Task directions:
Set down each line from the start of the material exactly, please, up to and including the one that contains "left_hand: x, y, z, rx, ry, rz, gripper".

◇ ◇ ◇

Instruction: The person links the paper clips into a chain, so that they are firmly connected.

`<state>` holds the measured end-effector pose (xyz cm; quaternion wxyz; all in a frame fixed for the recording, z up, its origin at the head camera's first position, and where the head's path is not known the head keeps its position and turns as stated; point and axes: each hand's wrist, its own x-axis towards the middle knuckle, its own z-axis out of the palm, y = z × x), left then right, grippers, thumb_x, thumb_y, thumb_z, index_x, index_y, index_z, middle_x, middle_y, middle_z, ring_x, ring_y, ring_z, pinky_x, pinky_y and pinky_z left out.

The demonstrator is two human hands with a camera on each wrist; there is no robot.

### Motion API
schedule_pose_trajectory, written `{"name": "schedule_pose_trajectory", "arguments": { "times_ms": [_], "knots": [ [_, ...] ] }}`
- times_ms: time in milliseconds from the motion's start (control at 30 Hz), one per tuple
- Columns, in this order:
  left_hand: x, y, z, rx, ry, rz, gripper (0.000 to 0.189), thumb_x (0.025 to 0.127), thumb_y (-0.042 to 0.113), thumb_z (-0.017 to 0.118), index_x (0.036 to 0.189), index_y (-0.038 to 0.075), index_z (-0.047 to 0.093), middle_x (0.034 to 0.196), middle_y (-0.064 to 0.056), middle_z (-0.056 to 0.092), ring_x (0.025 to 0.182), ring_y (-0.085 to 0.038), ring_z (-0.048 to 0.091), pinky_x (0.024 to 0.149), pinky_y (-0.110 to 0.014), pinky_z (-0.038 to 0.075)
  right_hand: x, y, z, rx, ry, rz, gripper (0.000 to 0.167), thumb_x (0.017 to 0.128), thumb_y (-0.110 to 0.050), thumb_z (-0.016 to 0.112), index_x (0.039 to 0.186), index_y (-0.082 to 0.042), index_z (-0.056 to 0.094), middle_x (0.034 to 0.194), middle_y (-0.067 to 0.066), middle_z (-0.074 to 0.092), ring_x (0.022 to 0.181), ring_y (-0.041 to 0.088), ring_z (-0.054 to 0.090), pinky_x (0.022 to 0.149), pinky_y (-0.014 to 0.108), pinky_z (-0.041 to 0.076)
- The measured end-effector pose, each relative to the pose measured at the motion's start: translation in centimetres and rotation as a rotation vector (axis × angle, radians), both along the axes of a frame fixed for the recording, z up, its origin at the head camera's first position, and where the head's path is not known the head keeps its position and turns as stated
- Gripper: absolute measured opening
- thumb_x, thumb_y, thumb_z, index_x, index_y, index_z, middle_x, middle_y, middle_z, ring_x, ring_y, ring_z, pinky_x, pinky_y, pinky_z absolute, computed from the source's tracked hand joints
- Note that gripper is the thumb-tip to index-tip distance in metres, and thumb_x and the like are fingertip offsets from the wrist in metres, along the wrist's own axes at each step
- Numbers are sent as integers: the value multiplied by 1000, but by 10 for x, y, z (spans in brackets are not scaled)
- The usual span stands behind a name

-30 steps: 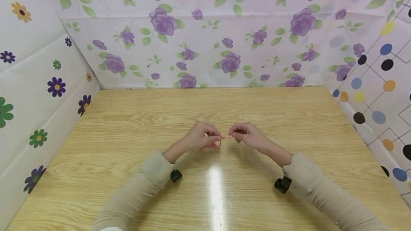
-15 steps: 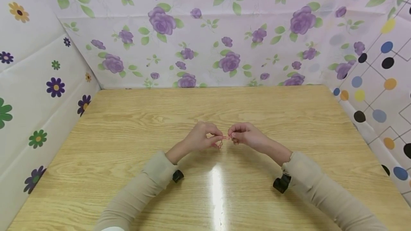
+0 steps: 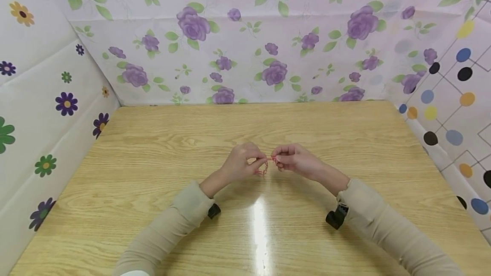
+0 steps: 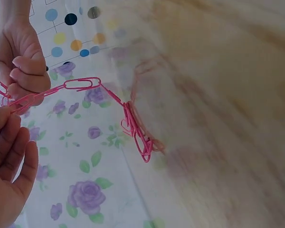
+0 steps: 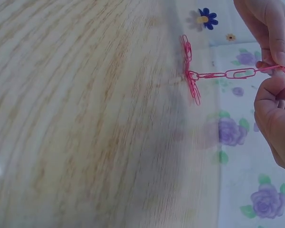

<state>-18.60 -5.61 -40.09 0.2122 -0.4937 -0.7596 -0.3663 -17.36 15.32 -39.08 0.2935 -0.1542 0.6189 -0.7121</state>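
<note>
A chain of linked pink paper clips (image 4: 83,84) runs between and below the two hands above the table. My left hand (image 3: 241,162) pinches the chain near its upper end between thumb and fingertips. Facing it, my right hand (image 3: 298,159) pinches a pink clip at that same end, its other fingers curled in. Fingertips of both hands are nearly together, with a short stretch of pink wire between them. From there the chain (image 5: 240,73) hangs down, and its lower links bunch on the wooden tabletop. The fingers partly hide the held clips.
The wooden table (image 3: 161,139) meets a purple-flowered sheet (image 3: 230,41) at the back. Patterned sheets also stand along the left and right sides. A black wrist camera (image 3: 336,217) sits at the right cuff, another (image 3: 214,211) at the left.
The hands have come slightly closer together and risen a little. The pink links beneath the left hand have shifted right and now hang in plainer view between the hands.
</note>
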Motion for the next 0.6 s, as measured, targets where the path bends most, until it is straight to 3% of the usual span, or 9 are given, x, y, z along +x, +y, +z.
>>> {"name": "schedule_pose_trajectory", "arguments": {
  "times_ms": [133,267,400,600],
  "knots": [
    [1,0,1,2,4,26,4,78,2,69,73,3,69,66,-2,63,64,-14,56,62,-21,45,-1,0,-2,-12,-25,-9,18,95,-1,43,110,5,49,85,5,54,72,12,50,68,27,43],
    [1,0,2,11,-4,27,6,80,4,68,75,2,70,67,-3,64,65,-15,57,63,-21,46,-2,3,-9,-7,-30,3,18,93,-2,45,108,-1,57,89,6,55,78,15,52,74,31,44],
    [1,0,4,10,-19,29,6,80,4,67,76,0,70,69,-5,65,68,-17,59,65,-22,48,1,3,-11,110,82,2,25,90,-3,52,113,6,55,96,9,55,84,18,52,77,33,46],
    [2,1,8,-35,-9,52,5,79,3,68,75,2,70,68,-3,65,66,-15,58,65,-22,47,7,-5,-12,246,251,-126,27,85,-2,61,109,10,57,93,11,58,81,15,54,72,31,49]
  ]
}}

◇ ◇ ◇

Answer to this problem:
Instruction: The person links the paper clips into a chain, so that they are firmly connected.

`<state>` holds the measured end-effector pose (xyz cm; quaternion wxyz; all in a frame fixed for the recording, z up, its origin at the head camera's first position, and where the head's path is not known the head keeps its position and turns as stated; point and axes: each hand's wrist, its own x-axis towards the middle knuckle, its own z-axis out of the palm, y = z × x), left then right, grippers, thumb_x, thumb_y, thumb_z, index_x, index_y, index_z, middle_x, middle_y, middle_z, ring_x, ring_y, ring_z, pinky_x, pinky_y and pinky_z left out.

The demonstrator is two human hands with a camera on each wrist; there is no robot.

### Motion API
schedule_pose_trajectory, written `{"name": "schedule_pose_trajectory", "arguments": { "times_ms": [_], "knots": [ [_, ...] ] }}`
- times_ms: time in milliseconds from the motion's start (control at 30 Hz), one per tuple
- Columns, in this order:
  left_hand: x, y, z, rx, ry, rz, gripper (0.000 to 0.189), thumb_x (0.025 to 0.127), thumb_y (-0.042 to 0.113), thumb_z (-0.017 to 0.118), index_x (0.036 to 0.189), index_y (-0.038 to 0.075), index_z (-0.047 to 0.093), middle_x (0.034 to 0.196), middle_y (-0.064 to 0.056), middle_z (-0.056 to 0.092), ring_x (0.025 to 0.182), ring_y (-0.085 to 0.038), ring_z (-0.048 to 0.091), pinky_x (0.024 to 0.149), pinky_y (-0.110 to 0.014), pinky_z (-0.038 to 0.075)

There is nothing further to this exercise.